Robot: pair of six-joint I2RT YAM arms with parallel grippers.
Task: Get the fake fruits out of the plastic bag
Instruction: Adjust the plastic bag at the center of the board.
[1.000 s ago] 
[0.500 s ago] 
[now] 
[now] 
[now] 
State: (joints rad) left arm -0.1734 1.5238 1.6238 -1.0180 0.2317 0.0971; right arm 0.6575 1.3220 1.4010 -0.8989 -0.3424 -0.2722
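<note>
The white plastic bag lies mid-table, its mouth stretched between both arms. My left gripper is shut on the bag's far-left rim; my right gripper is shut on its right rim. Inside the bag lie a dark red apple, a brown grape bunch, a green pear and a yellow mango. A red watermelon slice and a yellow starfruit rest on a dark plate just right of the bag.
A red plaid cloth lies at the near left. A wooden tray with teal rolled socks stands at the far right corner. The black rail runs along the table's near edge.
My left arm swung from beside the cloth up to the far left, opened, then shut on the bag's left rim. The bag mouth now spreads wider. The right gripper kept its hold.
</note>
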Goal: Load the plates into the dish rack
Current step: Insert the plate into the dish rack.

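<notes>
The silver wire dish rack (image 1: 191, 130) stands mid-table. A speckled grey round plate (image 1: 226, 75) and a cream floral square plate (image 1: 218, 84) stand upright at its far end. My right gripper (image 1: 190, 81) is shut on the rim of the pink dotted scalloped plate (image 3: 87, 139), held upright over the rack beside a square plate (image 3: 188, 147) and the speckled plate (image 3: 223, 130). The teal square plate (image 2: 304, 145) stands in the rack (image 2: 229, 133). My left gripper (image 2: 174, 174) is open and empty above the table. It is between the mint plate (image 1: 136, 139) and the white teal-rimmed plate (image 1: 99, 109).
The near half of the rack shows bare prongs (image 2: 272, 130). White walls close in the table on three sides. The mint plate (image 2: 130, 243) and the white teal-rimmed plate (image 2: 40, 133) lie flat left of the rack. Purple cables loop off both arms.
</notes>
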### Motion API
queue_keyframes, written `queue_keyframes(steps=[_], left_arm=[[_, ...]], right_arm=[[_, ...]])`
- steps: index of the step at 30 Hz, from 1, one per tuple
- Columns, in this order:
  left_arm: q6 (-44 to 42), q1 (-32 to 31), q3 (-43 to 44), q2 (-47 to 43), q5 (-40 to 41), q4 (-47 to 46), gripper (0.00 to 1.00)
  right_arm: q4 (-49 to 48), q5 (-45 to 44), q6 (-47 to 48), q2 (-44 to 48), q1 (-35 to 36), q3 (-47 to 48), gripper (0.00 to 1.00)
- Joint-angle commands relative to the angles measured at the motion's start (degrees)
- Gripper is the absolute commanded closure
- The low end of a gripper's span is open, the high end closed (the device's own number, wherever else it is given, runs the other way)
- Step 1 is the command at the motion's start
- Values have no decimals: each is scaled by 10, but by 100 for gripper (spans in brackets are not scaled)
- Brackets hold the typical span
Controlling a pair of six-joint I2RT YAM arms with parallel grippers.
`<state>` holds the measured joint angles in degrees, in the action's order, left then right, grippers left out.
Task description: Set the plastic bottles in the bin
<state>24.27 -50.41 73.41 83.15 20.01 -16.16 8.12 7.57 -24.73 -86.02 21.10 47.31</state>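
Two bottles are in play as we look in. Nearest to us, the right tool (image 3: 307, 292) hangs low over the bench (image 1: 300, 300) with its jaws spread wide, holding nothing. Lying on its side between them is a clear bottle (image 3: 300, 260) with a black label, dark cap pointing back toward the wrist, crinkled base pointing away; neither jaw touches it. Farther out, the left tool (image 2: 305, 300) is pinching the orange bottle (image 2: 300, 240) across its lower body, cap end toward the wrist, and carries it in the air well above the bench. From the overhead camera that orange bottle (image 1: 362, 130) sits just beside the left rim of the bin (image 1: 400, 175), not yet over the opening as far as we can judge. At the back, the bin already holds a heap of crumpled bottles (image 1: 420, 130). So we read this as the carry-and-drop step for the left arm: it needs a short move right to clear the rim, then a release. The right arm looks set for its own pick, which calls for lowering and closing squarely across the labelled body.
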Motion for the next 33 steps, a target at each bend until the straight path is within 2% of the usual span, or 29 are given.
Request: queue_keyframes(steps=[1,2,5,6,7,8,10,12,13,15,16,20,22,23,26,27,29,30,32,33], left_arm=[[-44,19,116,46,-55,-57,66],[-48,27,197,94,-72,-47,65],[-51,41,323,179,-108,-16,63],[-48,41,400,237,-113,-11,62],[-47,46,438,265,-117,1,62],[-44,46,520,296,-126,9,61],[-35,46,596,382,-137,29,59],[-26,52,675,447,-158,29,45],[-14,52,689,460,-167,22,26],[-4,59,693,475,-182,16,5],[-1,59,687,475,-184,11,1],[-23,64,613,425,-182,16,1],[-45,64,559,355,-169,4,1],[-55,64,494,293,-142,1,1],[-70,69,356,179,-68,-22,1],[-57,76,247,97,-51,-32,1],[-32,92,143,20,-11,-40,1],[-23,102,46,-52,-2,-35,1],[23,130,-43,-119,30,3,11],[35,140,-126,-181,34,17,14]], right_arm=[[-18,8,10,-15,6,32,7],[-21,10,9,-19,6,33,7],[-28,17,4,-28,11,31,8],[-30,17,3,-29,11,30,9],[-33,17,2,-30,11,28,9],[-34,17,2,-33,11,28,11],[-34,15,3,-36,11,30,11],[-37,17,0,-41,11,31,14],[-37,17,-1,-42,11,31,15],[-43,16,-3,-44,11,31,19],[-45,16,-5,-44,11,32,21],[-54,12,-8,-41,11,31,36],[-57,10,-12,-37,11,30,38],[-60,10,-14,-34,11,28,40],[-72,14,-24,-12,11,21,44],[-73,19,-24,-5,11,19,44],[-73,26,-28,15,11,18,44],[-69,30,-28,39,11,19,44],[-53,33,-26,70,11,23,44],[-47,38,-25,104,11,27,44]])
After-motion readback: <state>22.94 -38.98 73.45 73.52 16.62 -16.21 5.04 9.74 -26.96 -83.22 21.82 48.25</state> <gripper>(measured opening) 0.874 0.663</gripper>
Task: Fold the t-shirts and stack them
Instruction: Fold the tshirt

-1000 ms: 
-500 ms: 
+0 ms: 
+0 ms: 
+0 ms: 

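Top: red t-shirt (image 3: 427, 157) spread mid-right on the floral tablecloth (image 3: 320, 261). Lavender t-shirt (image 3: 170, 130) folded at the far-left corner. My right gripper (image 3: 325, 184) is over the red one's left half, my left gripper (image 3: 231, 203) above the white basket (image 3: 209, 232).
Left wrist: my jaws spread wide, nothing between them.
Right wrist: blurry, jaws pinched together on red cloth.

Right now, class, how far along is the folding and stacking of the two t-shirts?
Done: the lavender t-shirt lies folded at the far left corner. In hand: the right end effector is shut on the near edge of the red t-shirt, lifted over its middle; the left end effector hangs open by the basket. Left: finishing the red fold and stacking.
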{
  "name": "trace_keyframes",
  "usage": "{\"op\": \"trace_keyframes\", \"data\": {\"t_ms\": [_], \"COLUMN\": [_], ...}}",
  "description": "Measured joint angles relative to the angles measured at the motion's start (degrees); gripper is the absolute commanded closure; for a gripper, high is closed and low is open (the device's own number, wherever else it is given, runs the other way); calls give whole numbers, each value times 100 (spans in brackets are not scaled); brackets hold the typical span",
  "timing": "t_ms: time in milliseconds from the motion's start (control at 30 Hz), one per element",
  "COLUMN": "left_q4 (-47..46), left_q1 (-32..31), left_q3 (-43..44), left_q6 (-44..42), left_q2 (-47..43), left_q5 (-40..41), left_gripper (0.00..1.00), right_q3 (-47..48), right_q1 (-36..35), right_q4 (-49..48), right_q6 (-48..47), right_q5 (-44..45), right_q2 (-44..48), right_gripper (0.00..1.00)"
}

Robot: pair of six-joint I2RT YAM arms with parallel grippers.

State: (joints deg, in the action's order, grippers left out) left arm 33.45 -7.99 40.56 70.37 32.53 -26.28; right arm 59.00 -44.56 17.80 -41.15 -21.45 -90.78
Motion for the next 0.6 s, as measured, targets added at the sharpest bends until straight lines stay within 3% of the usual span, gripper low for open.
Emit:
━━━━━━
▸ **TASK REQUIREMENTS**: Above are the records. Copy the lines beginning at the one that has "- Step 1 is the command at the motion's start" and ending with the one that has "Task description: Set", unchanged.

▸ **WRITTEN SOLUTION**:
- Step 1 is the command at the motion's start
- Values have no decimals: each is scaled by 10, but by 100 for gripper (spans in brackets are not scaled)
- Brackets hold the typical span
Controlling a pair of six-joint I2RT YAM arms with parallel grippers.
`<state>` holds the measured joint angles in degrees, in the action's order, left then right, grippers left out.
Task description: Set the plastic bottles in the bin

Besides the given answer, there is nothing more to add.